I learn things here that i have never found anywhere else. My heart & world are expanding & the history i learned decades ago, what little there was of it, has been proven untrue just as at one time the world was disproven flat. Ignorance is not bliss in many many situations.. this wisdom shared will be absorbed, spread & more love will flow if we all just open our minds & hearts to absorb TRUTH IF WE LISTEN.

Jeremy Prince's avatar

VMB, thank you for another genuinely fruitful exposition on early Islam, the fascinatingly complex role of women in shaping Islamic tradition, and humanization of Aisha. As I've said before, she and Miryam ha-Magdelah both deserve much more to be written about their contributions to these two faith traditions.

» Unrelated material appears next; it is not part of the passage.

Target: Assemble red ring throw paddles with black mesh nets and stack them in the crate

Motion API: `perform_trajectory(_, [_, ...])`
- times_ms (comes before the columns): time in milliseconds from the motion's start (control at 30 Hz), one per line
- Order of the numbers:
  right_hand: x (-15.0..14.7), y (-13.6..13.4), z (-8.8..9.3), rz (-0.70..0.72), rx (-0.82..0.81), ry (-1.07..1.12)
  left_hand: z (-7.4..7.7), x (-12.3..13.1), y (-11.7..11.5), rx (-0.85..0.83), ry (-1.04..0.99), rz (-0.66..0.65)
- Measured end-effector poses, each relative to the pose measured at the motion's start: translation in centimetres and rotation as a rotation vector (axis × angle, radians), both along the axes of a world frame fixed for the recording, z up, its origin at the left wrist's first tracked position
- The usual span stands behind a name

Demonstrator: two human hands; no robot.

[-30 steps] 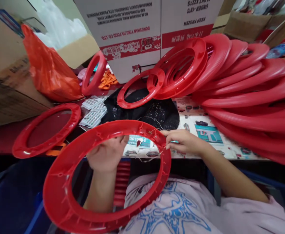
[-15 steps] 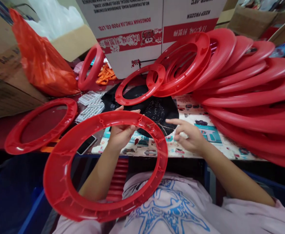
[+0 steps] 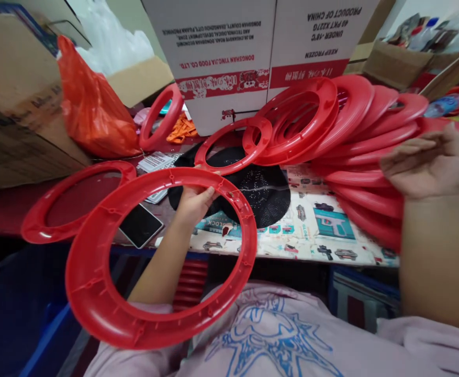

I did, however, wish to ask if you could clarify what you said regarding Yehoshua:

"The Gospels show [Jesus] teaching women openly, defending them against public humiliation, and welcoming them among his followers. Mary Magdalene appears in the resurrection narratives as the first witness to the risen Christ and the one entrusted with announcing the news to the other disciples. Jesus was not establishing a governing society or writing legal codes."

Surely it is true that he taught women, that he defended women in public, that he welcomed them as full, independent members in their own right within his movement. I see firm textual grounding for all of that. What I might suggest is missing, or perhaps misdirected, in this passage is an acknowledgement of the specific legal arguments Yehoshua was advocating and for whom they were most intended to benefit.

Yehoshua specifically rejected the takkanot [legal rulings] regarding divorce, which allowed men to dispossess women of their economic resources without any kind of juridical process. He specifically advised women (namely the many tens of thousands of Galilean widows who had lost husbands from Roman and Herodian violence) on how to legally fight back against Hillelite adjudicators who refused to grant them shemitah under the constitution. He restored women who were considered "ritually unclean" to table fellowship in communities where many dispossessed women were given their "daily bread", literally saving them from starvation. The Jubilee that he called for in towns and homesteads all across the region would have disproportionately improved the lives of women, whose ancestral and familial properties were being foreclosed on through the prosbul and the latifunda at record rates during his lifetime.

As it specifically regards "establishing a governing society" and "writing legal codes", I very much assert that he was doing both of these explicitly.

Tim Miller's avatar

Very interesting. I've read about this years ago. Early religious movements seem to treat some women as authorities (just as they do some men), but quickly the women's ideas and authority get suppressed.